Any pictures in the records below must be left out when you repeat the lines from the line containing "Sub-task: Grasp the" through the line containing "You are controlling" exactly.
#### Study material
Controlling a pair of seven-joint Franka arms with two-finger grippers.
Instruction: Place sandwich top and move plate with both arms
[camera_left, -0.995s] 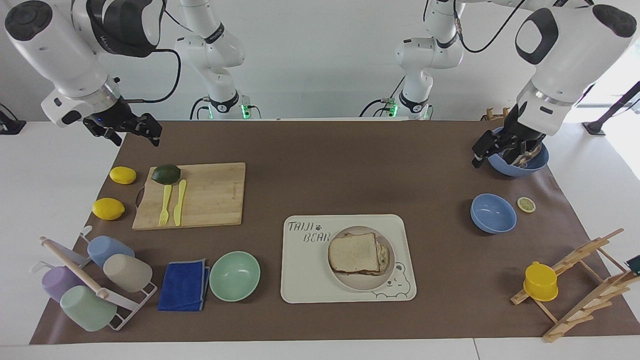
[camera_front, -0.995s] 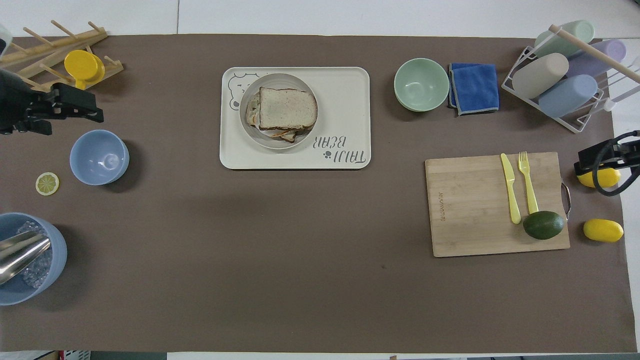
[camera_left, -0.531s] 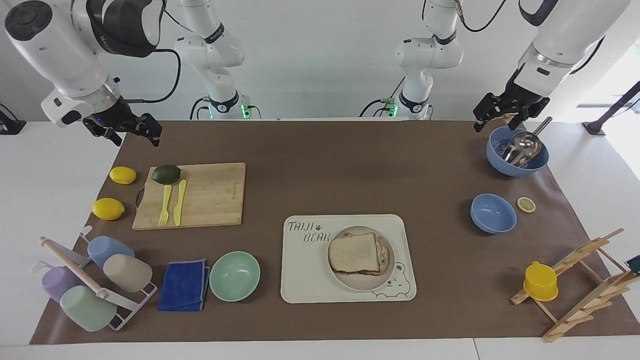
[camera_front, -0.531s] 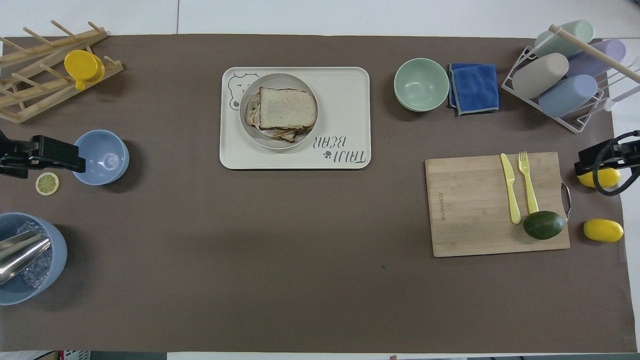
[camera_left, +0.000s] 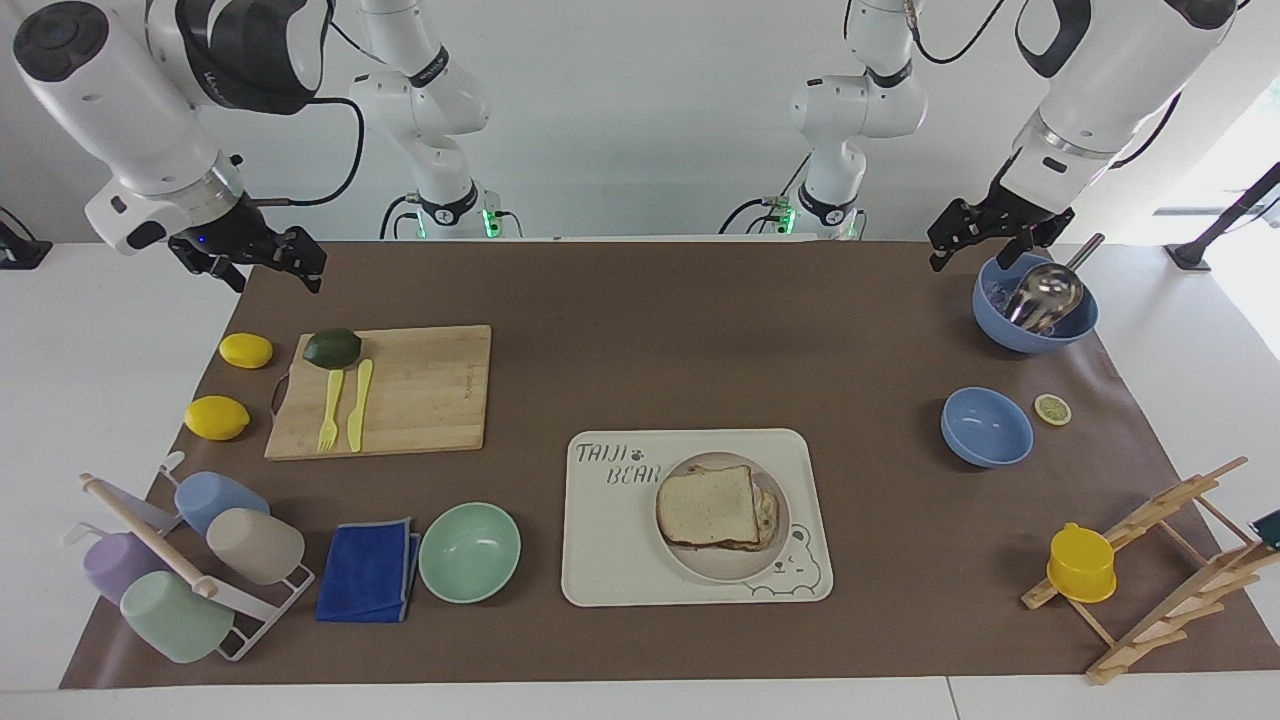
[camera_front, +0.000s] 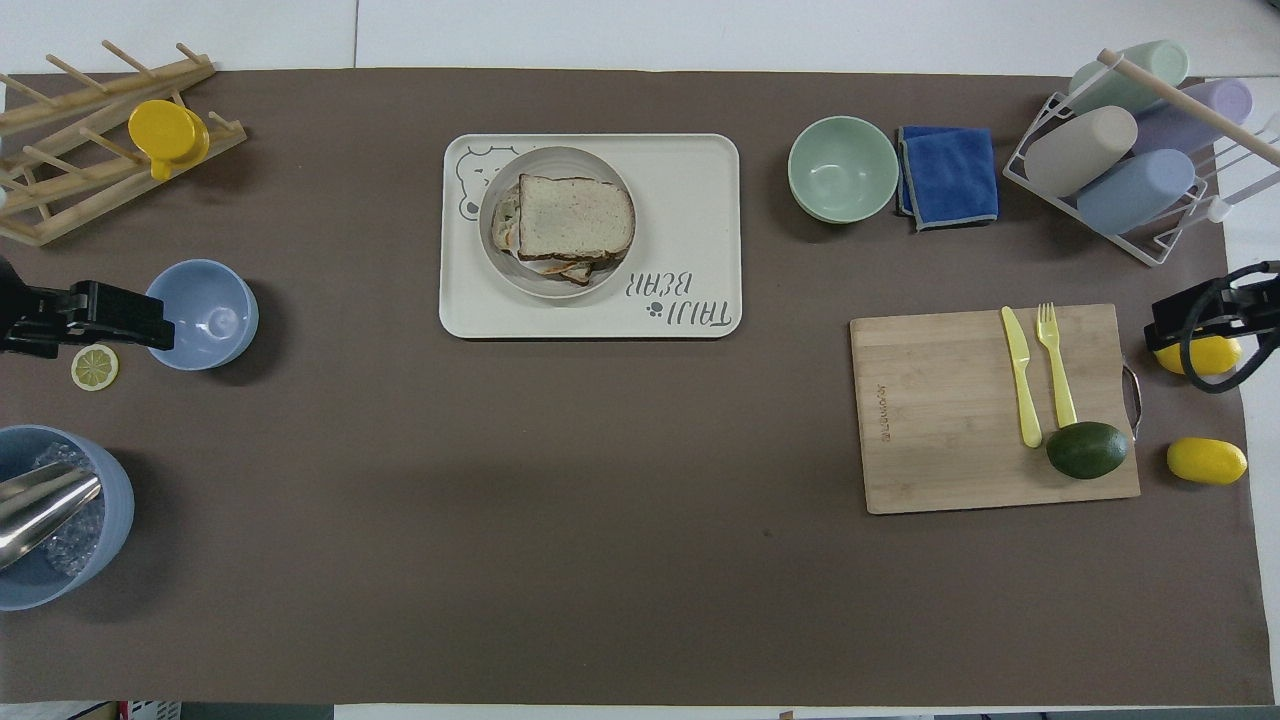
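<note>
Fingers of both grippers stand apart and hold nothing, as you can confirm in the facing view. Note the left gripper (camera_left: 975, 235), raised over the edge of the brown mat by the ice bowl (camera_left: 1035, 305); a second ago it hung low in front of that bowl, hiding the scoop (camera_left: 1045, 290), and half a second ago it was already lifted clear. In the overhead view you see only its black tip (camera_front: 95, 315), cut off at the frame edge above the lemon slice (camera_front: 94, 367) and the rim of the empty blue bowl (camera_front: 202, 314). Observe the right gripper (camera_left: 255, 260), waiting over the mat corner at the right arm's end, unchanged from the earlier frames; overhead it is partly cut off and covers part of one lemon (camera_front: 1205, 355).

Working downward in size: the tabletop (camera_left: 120, 330) carries the mat, then the cutting board (camera_left: 400, 390), then the cream tray (camera_left: 620, 540). On the tray sits the plate (camera_left: 735, 570), and on the plate lies the sandwich top (camera_left: 708, 506), resting flat upon the lower layers. You can make out only slivers of those layers at the slice's edges; what the filling is cannot be told. Tray, plate and bread have not shifted.
</note>
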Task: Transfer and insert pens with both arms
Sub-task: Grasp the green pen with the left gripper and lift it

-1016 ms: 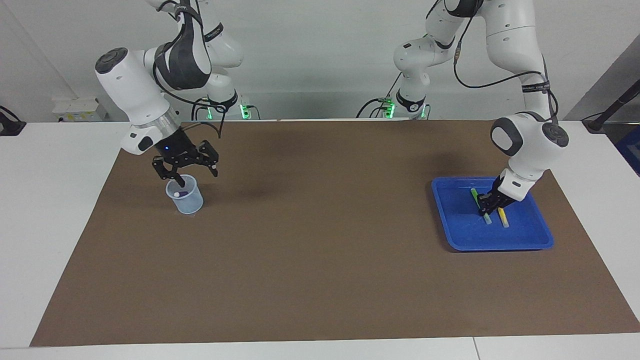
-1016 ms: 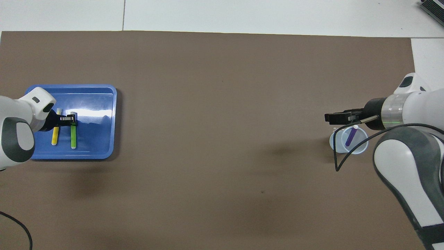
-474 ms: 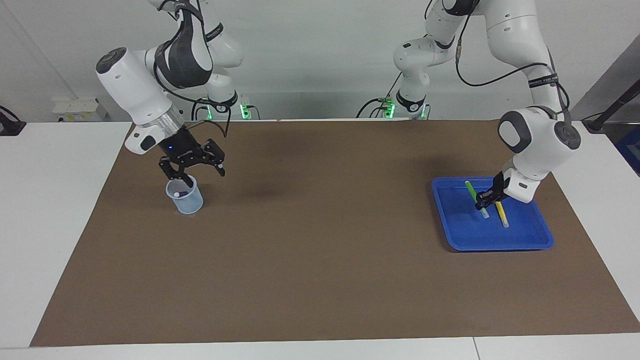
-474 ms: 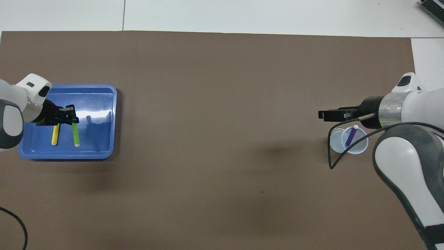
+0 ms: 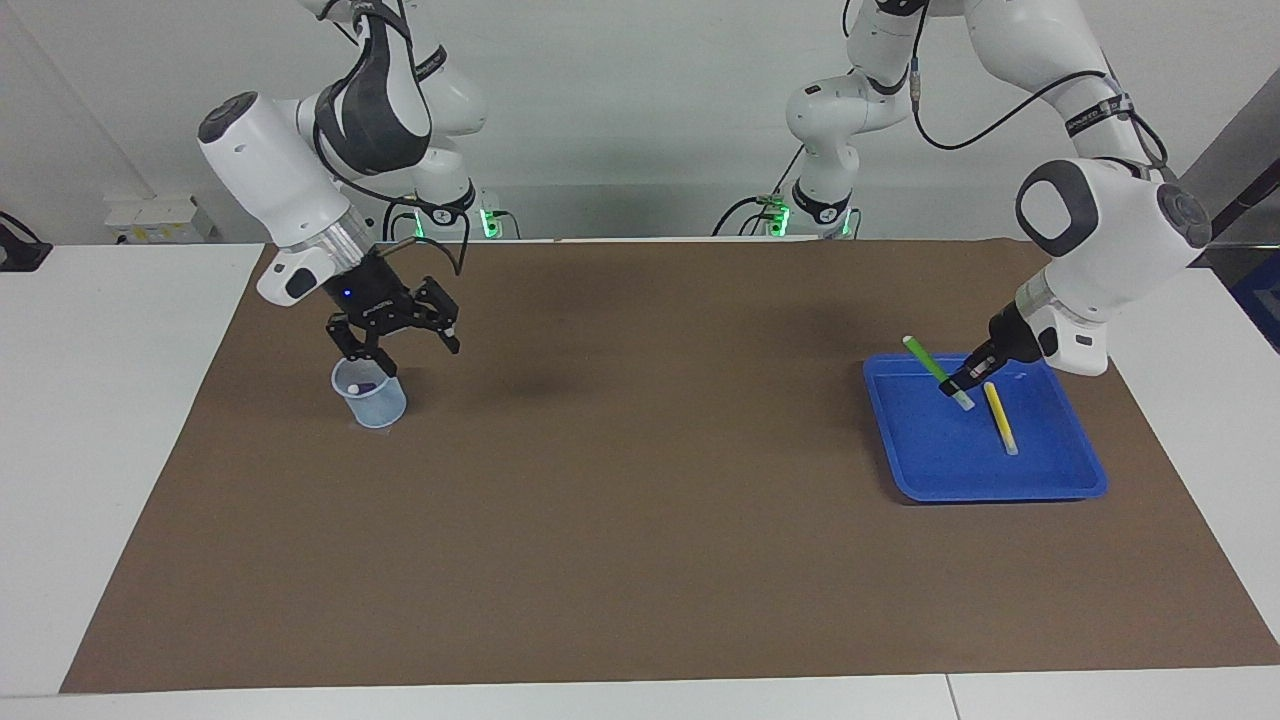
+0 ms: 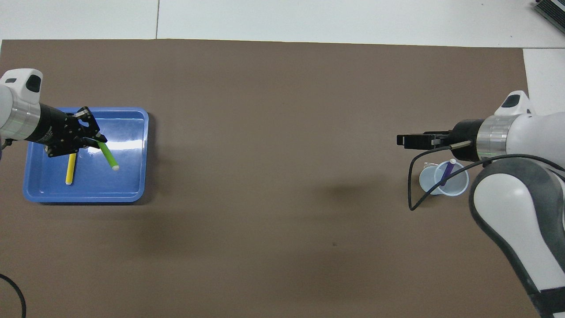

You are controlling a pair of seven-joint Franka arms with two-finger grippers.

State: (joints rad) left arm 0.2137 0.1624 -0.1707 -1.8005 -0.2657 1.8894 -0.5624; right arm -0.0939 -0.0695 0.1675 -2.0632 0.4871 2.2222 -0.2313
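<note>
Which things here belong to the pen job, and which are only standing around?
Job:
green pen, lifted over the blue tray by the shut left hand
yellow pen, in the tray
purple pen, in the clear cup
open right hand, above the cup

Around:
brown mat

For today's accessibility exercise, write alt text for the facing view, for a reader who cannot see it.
The left gripper, shut on a green pen, lifts it tilted over a blue tray where a yellow pen lies. At the brown mat's other end, the open right gripper hangs above a clear cup holding a purple pen.
</note>
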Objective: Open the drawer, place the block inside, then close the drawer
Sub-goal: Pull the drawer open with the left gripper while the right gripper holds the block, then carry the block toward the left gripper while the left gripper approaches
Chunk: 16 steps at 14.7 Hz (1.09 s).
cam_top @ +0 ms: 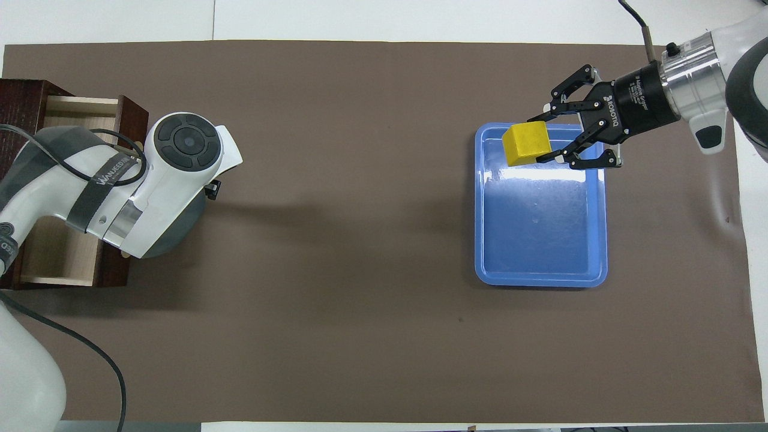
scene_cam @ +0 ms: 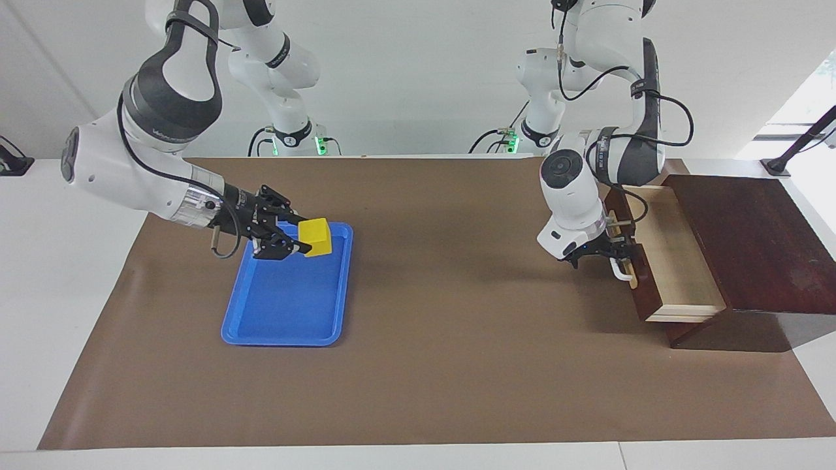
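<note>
Now drawer (scene_cam: 673, 261) open, front facing table middle; right end effector (scene_cam: 302, 243) clamps block (scene_cam: 316, 236).

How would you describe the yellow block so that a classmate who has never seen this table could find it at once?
Start at the flat blue tray toward the right arm's end of the brown table. At the tray's end nearer the robots, the right claw is shut on the block. It is the only bright yellow thing here, a small cube far smaller than the tray.
</note>
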Each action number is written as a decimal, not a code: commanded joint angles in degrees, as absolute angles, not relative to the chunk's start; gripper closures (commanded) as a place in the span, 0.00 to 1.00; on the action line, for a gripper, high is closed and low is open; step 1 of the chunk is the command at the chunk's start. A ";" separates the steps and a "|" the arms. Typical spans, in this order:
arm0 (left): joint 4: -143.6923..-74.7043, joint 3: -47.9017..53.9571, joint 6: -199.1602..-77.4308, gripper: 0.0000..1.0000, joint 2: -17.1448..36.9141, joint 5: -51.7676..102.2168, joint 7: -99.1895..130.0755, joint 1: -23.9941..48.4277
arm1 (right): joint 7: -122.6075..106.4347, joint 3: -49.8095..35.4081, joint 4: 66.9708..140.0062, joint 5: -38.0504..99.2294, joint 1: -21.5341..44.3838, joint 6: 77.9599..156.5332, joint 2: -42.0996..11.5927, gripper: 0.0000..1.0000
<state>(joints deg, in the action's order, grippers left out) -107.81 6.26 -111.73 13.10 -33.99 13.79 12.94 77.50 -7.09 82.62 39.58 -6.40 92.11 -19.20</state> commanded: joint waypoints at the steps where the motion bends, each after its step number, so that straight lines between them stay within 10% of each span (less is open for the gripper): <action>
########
• Your response
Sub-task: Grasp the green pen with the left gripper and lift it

-1016 ms: 
-1016 ms: 
-474 ms: 
-474 ms: 
+0 ms: 
+0 ms: 

You are controlling a pair of seven-joint Franka arms with two-finger grippers.

What appears above is the complete answer.